If a rule has no explicit Report() call, Suggest() message is used instead.

Submatch filters can have various property constraints:

  • Var.Pure requires an expression to be side-effect-free.
  • Var.Const expects an expression to be usable inside a const context
  • And more…

For package-qualified type names like fmt.Stringer you need to use Import() method. For convenience reasons, all stdlib packages are imported by default, this is why we don’t need to import anything in the examples above.

quickfix actions

quickfix actions are implemented by analysis framework, we get them for free.

In the analysis model, analyzer generates diagnostics and facts. Diagnostics are sent to the users, facts are used by other analyzers.

A diagnostic can have a list of suggested fixes.

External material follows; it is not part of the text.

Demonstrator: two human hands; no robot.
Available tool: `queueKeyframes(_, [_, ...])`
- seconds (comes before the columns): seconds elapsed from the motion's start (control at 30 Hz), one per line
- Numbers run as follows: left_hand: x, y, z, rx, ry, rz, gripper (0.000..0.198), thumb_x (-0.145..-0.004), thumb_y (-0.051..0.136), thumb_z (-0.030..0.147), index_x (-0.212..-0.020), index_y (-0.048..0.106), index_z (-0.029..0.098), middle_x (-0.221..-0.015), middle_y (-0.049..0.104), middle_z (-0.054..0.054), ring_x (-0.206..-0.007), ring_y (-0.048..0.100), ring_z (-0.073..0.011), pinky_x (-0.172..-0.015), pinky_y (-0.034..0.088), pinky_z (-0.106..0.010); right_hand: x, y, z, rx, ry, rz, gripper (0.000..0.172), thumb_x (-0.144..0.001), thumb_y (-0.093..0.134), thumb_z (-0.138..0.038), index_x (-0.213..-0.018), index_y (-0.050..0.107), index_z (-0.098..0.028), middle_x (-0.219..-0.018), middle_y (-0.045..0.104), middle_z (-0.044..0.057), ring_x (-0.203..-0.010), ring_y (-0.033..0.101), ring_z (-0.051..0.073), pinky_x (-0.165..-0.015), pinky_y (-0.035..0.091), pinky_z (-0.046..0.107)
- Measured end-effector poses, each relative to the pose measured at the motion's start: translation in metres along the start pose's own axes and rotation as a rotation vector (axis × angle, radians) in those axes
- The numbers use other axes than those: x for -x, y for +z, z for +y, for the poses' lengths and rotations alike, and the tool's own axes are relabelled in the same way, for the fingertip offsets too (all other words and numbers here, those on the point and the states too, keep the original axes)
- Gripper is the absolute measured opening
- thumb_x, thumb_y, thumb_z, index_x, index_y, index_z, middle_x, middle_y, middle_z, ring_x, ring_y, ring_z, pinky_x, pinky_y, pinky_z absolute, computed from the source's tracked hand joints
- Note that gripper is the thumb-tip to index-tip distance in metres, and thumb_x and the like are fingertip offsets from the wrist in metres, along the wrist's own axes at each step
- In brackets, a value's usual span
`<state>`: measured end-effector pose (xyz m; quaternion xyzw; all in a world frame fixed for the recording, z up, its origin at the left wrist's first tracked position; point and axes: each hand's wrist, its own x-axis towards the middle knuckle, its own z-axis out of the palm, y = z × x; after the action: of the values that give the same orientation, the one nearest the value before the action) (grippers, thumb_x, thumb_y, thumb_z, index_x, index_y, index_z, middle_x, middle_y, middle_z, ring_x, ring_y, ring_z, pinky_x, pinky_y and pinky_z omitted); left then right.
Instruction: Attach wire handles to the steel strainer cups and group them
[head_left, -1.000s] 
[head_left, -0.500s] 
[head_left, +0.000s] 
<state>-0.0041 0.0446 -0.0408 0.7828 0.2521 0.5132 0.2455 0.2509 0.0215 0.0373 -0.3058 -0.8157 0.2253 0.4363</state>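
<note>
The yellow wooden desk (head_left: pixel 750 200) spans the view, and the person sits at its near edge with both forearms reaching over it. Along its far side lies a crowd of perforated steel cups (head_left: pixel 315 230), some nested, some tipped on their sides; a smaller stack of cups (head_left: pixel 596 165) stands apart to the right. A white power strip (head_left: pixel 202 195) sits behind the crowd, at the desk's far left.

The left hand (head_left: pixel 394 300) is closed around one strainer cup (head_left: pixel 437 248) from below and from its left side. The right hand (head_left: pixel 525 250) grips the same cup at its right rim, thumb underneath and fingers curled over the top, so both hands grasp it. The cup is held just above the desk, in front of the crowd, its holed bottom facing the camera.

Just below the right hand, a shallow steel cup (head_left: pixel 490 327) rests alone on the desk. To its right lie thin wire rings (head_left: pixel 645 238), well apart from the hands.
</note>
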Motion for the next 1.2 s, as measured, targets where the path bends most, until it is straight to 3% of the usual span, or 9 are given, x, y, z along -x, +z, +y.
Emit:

Every suggestion tells how to modify source code in a given location to resolve a problem found by a diagnostic.

More detailed description can be found inside suggested_fixes.md design document.

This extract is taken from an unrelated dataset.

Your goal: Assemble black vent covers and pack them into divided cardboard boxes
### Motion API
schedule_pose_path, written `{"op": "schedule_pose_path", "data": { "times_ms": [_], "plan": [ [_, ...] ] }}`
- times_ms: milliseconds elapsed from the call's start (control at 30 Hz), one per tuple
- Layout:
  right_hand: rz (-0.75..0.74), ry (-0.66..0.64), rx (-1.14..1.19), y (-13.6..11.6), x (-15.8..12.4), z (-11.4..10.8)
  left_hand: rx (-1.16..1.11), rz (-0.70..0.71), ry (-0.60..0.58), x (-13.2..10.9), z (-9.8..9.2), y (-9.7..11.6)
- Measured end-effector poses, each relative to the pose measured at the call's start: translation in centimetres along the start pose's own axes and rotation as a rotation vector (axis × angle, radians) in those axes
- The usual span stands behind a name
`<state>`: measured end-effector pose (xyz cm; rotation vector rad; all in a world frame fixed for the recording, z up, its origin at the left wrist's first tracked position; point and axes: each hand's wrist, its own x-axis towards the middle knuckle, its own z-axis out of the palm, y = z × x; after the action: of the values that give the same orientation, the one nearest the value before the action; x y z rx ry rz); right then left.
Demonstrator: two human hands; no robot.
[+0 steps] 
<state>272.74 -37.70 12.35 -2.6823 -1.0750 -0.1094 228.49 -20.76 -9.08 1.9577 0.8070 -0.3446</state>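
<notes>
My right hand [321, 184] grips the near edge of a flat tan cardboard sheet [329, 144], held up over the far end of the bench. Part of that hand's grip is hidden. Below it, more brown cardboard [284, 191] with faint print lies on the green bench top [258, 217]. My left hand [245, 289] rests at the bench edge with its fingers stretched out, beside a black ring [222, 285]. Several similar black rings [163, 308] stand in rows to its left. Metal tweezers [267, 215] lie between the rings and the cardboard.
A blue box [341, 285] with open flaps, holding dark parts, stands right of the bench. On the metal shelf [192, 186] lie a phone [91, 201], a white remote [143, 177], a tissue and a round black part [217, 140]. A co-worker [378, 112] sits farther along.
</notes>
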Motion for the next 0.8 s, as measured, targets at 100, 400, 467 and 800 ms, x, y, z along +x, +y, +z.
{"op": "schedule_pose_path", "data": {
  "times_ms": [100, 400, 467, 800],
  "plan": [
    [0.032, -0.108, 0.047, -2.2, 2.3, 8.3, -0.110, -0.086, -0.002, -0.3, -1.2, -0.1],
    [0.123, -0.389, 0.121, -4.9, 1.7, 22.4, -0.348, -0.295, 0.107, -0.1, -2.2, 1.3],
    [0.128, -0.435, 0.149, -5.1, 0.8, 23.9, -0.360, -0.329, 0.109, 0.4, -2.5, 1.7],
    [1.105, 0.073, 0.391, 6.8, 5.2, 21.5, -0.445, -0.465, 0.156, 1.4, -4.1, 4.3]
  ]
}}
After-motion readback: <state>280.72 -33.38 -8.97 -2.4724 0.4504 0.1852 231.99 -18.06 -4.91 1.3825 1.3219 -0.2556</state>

Using from the golangci-lint

golangci-lint integrates go-critic, which in turn includes ruleguard.

If you have a new version of golangci-lint that includes PR1148, you can use ruleguard through golangci-lint.

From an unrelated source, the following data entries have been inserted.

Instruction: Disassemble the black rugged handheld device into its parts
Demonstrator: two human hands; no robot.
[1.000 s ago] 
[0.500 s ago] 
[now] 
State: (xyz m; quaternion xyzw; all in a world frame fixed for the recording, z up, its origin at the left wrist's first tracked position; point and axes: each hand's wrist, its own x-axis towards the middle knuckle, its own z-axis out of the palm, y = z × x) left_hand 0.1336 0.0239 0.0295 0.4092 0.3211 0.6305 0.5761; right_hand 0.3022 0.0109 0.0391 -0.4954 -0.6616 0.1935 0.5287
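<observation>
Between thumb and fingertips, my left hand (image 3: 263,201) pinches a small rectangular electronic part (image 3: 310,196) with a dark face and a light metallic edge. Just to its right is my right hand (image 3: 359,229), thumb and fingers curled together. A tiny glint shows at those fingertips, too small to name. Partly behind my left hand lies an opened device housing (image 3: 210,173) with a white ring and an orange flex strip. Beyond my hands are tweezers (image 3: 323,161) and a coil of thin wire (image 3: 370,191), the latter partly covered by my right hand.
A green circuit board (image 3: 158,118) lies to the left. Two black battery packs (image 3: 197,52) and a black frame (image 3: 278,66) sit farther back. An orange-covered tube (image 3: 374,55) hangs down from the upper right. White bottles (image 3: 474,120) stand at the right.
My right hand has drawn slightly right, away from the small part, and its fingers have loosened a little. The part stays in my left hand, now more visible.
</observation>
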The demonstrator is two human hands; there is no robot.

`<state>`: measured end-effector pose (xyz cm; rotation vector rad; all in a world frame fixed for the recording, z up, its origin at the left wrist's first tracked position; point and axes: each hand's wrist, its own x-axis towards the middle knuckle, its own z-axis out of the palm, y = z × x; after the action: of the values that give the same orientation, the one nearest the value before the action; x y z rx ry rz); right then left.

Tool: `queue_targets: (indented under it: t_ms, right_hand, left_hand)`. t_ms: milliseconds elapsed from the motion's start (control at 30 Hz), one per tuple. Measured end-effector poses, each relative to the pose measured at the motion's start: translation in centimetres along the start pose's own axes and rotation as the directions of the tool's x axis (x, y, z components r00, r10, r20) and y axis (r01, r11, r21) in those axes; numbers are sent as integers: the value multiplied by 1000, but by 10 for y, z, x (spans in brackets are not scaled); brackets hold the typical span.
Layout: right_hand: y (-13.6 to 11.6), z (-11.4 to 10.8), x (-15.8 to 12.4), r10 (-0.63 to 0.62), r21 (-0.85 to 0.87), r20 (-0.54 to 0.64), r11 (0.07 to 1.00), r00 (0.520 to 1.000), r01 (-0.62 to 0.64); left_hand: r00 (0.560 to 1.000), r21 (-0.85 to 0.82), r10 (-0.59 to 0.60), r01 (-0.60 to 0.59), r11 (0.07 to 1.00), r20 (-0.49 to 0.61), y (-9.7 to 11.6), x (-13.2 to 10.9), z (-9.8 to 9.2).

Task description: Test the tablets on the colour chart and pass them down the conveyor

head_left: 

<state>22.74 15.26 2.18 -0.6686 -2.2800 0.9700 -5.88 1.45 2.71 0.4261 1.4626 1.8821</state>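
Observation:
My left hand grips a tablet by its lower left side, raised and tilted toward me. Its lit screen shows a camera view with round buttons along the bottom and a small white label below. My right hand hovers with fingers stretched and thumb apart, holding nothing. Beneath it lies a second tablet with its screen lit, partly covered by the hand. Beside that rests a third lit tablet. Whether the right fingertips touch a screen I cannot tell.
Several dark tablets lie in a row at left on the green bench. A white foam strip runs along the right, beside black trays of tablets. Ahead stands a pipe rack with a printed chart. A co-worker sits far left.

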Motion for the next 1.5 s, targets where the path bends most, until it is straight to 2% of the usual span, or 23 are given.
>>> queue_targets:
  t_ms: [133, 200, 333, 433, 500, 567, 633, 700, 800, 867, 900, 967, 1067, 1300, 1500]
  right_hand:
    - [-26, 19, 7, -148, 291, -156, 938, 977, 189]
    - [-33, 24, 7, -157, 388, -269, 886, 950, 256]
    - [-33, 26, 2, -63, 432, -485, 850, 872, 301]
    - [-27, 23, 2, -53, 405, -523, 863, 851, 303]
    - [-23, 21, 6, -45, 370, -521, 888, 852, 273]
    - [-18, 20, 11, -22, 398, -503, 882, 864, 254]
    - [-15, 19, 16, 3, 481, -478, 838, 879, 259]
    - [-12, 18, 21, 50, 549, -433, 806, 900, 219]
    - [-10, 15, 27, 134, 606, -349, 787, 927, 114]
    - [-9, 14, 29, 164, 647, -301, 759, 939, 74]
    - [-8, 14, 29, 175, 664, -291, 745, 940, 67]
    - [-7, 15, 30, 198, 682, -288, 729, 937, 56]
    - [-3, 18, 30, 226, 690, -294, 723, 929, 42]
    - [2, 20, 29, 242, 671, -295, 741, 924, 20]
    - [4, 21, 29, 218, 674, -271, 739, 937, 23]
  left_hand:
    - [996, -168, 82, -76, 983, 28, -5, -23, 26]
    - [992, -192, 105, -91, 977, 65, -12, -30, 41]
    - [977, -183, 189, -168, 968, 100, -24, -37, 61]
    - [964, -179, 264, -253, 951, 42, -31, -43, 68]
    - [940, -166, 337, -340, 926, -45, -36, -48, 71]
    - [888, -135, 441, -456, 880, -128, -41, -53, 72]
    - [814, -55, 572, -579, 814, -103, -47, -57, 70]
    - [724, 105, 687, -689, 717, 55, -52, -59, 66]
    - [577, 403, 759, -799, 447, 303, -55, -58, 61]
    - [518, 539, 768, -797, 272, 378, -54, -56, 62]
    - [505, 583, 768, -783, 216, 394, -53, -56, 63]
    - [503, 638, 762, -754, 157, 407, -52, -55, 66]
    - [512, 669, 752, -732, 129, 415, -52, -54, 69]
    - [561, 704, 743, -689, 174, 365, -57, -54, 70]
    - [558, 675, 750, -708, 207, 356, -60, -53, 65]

To make it work, you must ensure that:

  1. gocritic linter is enabled
  2. ruleguard check is enabled as well
  3. rules parameter is set

Here is a minimal example of .golangci.yml that satisfies these 3 conditions:

linters:
  enable:
    - gocritic
linters-settings:
  gocritic:
    enabled-checks:
      - ruleguard
    settings:
      ruleguard:
        rules: "rules.go"

When you run golangci-lint with this configuration file, you should see warnings that come from the rules you defined:

$ golangci-lint run example.go 
example.go:5:9: ruleguard: can rewrite as xs[0] == ys[0] (gocritic)
        return !(xs[0] != ys[0])
               ^

When changing the rules file, you might need to do a cache cleanup once in a while:

golangci-lint cache clean

In general, it’s easier to debug your rules with ruleguard binary, but for integration purposes, golangci-lint is priceless.

Closing words

Try ruleguard on your projects.

In case you found any bug in ruleguard or you have a feature request, please open an issue and let me know.

Here are some ideas on how you can use ruleguard:

  • Custom inspections implementations.
  • Automated code modernization or refactoring with -fix.
  • Collect and process code statistics with the help of -json flag.